Tag pruning¶
Tag pruning is the process of cleaning up unnecessary or unwanted repository tags. As of v2.6, you can configure the Mirantis Secure Registry (MSR) to automatically perform tag pruning on repositories that you manage by:
Specifying a tag pruning policy or alternatively,
Setting a tag limit
Note
When run, tag pruning only deletes a tag and does not carry out any actual blob deletion.
Known Issue
While the tag limit field is disabled when you turn on immutability for a new repository, this is currently not the case with Repository Settings. As a workaround, turn off immutability when setting a tag limit via Repository Settings > Pruning.
In the following section, we will cover how to specify a tag pruning policy and set a tag limit on repositories that you manage. It will not include modifying or deleting a tag pruning policy.

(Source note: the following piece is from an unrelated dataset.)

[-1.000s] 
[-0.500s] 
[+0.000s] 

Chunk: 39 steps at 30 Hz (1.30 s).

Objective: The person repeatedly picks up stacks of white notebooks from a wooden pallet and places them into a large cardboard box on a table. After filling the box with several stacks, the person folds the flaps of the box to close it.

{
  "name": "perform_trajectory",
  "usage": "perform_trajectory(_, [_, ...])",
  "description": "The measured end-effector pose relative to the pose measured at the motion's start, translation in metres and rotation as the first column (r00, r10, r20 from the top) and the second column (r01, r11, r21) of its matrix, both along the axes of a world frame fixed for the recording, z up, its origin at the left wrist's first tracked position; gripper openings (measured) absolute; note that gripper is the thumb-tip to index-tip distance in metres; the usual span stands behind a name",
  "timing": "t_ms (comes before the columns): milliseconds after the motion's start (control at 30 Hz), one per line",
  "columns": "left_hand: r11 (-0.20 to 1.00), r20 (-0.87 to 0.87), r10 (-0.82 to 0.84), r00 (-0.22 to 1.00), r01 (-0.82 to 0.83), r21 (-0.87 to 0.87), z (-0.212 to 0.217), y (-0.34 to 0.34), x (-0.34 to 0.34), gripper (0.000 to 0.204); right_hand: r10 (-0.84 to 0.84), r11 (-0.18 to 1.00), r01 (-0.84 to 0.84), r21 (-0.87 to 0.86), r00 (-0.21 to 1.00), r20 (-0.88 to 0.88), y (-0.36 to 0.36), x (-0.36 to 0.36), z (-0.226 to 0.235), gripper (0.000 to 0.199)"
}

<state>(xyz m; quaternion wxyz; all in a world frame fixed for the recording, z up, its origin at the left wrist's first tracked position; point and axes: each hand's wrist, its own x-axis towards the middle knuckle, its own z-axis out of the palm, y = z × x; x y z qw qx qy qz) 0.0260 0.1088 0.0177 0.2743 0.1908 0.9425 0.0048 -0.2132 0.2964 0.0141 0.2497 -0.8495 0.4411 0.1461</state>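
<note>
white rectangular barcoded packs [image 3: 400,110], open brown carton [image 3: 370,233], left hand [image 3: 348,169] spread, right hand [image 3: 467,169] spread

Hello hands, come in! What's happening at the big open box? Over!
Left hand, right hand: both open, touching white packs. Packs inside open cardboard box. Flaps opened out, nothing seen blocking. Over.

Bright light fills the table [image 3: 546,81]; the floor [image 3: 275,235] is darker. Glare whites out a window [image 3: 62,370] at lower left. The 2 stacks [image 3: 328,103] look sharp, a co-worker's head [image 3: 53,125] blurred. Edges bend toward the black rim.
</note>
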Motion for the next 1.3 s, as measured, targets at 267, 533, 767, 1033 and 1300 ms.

Specify a tag pruning policy¶
As a repository administrator, you can now add tag pruning policies on
each repository that you manage. To get started, navigate to
https://<msr-url>
and log in with your credentials.
Select Repositories in the left-side navigation panel, and then
click on the name of the repository that you want to update. Note that you will
have to click on the repository name following the /
after the specific
namespace for your repository.
Select the Pruning tab, and click New pruning policy to specify your tag pruning criteria:
MSR allows you to set your pruning triggers based on the following image attributes:
Name |
Description |
Example |
---|---|---|
Tag name |
Whether the tag name equals, starts with, ends with, contains, is one of, or is not one of your specified string values |
Tag name = test` |
Component name |
Whether the image has a given component and the component name equals, starts with, ends with, contains, is one of, or is not one of your specified string values |
Component name starts with |
Vulnerabilities |
Whether the image has vulnerabilities – critical, major, minor, or all – and your selected vulnerability filter is greater than or equals, greater than, equals, not equals, less than or equals, or less than your specified number |
Critical vulnerabilities = |
License |
Whether the image uses an intellectual property license and is one of or not one of your specified words |
License name = |
Last updated at |
Whether the last image update was before your specified number of hours, days, weeks, or months. For details on valid time units, see Go’s ParseDuration function |
Last updated at: Hours = |
Specify one or more image attributes to add to your pruning criteria, then choose:
Prune future tags to save the policy and apply your selection to future tags. Only matching tags after the policy addition will be pruned during garbage collection.
Prune all tags to save the policy, and evaluate both existing and future tags on your repository.
Upon selection, you will see a confirmation message and will be redirected to your newly updated Pruning tab.
If you have specified multiple pruning policies on the repository, the Pruning tab will display a list of your prune triggers and details on when the last tag pruning was performed based on the trigger, a toggle for deactivating or reactivating the trigger, and a View link for modifying or deleting your selected trigger.
All tag pruning policies on your account are evaluated every 15 minutes. Any qualifying tags are then deleted from the metadata store. If a tag pruning policy is modified or created, then the tag pruning policy for the affected repository will be evaluated.
Set a tag limit¶
In addition to pruning policies, you can also set tag limits on repositories that you manage to restrict the number of tags on a given repository. Repository tag limits are processed in a first in first out (FIFO) manner. For example, if you set a tag limit of 2, adding a third tag would push out the first.
To set a tag limit, do the following:
Select the repository that you want to update and click the Settings tab.
Turn off immutability for the repository.
Specify a number in the Pruning section and click Save. The Pruning tab will now display your tag limit above the prune triggers list along with a link to modify this setting.